Exercise details - Here is a listing. Write it all out again exactly, but not its pictures.

Given information -
● ● ●
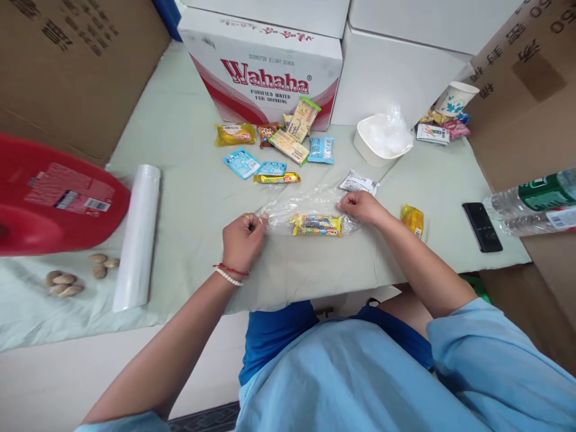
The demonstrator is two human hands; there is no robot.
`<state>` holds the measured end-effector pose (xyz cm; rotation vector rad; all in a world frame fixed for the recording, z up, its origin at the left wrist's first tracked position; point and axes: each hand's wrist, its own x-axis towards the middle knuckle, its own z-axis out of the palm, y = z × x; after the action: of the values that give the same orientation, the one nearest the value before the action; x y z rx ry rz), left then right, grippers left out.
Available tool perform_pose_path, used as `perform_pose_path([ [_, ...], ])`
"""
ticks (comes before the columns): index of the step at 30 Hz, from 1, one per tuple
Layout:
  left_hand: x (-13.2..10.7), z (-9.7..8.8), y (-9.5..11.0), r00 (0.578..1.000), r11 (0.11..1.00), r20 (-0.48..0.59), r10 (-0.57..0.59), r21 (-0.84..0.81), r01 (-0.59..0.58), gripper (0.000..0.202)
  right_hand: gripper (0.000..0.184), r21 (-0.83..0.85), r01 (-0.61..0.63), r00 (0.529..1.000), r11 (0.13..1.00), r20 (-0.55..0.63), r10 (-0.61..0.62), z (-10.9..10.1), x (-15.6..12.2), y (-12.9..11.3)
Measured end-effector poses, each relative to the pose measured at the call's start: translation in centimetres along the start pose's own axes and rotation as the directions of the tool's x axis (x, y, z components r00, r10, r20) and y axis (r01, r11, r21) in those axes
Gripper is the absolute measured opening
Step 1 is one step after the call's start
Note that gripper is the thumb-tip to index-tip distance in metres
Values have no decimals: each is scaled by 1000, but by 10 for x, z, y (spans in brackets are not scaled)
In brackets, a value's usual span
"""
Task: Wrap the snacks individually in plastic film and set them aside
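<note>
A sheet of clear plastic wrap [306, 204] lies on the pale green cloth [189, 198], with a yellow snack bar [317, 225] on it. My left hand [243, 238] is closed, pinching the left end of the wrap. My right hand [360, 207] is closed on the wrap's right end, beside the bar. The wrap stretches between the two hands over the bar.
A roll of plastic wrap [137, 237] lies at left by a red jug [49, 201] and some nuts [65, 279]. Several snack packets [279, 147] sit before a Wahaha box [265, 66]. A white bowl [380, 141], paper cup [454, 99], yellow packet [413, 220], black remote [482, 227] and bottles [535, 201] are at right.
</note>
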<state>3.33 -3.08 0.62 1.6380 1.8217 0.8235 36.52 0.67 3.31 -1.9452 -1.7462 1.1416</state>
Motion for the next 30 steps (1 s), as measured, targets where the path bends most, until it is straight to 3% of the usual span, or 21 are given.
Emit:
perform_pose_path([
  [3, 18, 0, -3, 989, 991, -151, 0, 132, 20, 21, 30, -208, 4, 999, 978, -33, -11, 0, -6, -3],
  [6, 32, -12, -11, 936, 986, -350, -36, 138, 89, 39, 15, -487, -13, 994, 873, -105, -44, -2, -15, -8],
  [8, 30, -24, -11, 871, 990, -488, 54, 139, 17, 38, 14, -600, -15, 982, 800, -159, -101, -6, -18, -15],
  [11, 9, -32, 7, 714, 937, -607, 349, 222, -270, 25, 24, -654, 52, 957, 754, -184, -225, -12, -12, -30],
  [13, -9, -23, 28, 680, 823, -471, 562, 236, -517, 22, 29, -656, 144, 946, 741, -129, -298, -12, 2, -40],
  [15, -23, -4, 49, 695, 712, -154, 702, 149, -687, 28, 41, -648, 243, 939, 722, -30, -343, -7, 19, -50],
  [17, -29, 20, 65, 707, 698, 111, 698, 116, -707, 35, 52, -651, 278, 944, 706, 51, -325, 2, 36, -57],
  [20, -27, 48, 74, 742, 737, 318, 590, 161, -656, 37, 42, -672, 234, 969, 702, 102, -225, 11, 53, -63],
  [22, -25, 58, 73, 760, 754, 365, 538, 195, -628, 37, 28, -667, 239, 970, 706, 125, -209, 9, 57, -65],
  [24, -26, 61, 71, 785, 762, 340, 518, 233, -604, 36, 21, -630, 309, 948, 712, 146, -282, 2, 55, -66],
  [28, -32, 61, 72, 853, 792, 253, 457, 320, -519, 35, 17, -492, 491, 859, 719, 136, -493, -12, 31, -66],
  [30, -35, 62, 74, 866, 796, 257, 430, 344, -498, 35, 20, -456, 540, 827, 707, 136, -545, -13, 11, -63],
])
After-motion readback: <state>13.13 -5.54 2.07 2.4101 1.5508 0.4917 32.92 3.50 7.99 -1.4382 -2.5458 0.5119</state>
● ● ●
Solution for this task -
The demonstrator is two human hands; there is no robot.
`<state>` holds the measured end-effector pose (xyz cm; rotation vector rad; all in a world frame fixed for the recording, z up, its origin at the left wrist's first tracked position; point and axes: each hand's wrist, its own x-axis towards the middle knuckle, its own z-axis out of the palm, y = z × x; after the action: of the values that give the same orientation, the one nearest the value before the action; x y z rx ry rz), left then right, grippers left out.
Available tool perform_pose_path, used as `perform_pose_path([ [_, ...], ])`
"""
ticks (comes before the columns): index of the step at 30 Hz, from 1, one per tuple
Layout:
  left_hand: x (-13.2..10.7), z (-9.7..8.8), y (-9.5..11.0), r00 (0.578..1.000), r11 (0.11..1.00), r20 (-0.48..0.59), r10 (-0.57..0.59), r21 (-0.84..0.81), r01 (-0.59..0.58), gripper (0.000..0.202)
  right_hand: gripper (0.000..0.184), r21 (-0.83..0.85), r01 (-0.61..0.63), r00 (0.529..1.000), r11 (0.13..1.00), r20 (-0.55..0.63), r10 (-0.61..0.62), z (-10.9..10.1), x (-15.6..12.2), y (-12.9..11.3)
Measured end-effector poses, each relative to the pose measured at the call's start: translation in centimetres along the start pose's own axes and rotation as the directions of the tool's x axis (x, y, z components r00, r10, r20) and y axis (r01, r11, r21) in those axes
Gripper is the absolute measured opening
Step 1 is one step after the call's start
Note that gripper is the thumb-tip to index-tip distance in metres
Values have no decimals: each is scaled by 1000, but by 10 for x, z, y (spans in brackets are not scaled)
In brackets, a value's usual span
"""
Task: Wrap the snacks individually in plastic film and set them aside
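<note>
A sheet of clear plastic wrap [306, 204] lies on the pale green cloth [189, 198], with a yellow snack bar [317, 225] on it. My left hand [243, 238] is closed, pinching the left end of the wrap. My right hand [360, 207] is closed on the wrap's right end, beside the bar. The wrap stretches between the two hands over the bar.
A roll of plastic wrap [137, 237] lies at left by a red jug [49, 201] and some nuts [65, 279]. Several snack packets [279, 147] sit before a Wahaha box [265, 66]. A white bowl [380, 141], paper cup [454, 99], yellow packet [413, 220], black remote [482, 227] and bottles [535, 201] are at right.
</note>
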<state>3.33 -3.08 0.62 1.6380 1.8217 0.8235 36.52 0.67 3.31 -1.9452 -1.7462 1.1416</state>
Motion for the next 30 steps (1 s), as measured, targets where the path bends most, until it is straight to 3% of the usual span, or 21 are given.
Emit:
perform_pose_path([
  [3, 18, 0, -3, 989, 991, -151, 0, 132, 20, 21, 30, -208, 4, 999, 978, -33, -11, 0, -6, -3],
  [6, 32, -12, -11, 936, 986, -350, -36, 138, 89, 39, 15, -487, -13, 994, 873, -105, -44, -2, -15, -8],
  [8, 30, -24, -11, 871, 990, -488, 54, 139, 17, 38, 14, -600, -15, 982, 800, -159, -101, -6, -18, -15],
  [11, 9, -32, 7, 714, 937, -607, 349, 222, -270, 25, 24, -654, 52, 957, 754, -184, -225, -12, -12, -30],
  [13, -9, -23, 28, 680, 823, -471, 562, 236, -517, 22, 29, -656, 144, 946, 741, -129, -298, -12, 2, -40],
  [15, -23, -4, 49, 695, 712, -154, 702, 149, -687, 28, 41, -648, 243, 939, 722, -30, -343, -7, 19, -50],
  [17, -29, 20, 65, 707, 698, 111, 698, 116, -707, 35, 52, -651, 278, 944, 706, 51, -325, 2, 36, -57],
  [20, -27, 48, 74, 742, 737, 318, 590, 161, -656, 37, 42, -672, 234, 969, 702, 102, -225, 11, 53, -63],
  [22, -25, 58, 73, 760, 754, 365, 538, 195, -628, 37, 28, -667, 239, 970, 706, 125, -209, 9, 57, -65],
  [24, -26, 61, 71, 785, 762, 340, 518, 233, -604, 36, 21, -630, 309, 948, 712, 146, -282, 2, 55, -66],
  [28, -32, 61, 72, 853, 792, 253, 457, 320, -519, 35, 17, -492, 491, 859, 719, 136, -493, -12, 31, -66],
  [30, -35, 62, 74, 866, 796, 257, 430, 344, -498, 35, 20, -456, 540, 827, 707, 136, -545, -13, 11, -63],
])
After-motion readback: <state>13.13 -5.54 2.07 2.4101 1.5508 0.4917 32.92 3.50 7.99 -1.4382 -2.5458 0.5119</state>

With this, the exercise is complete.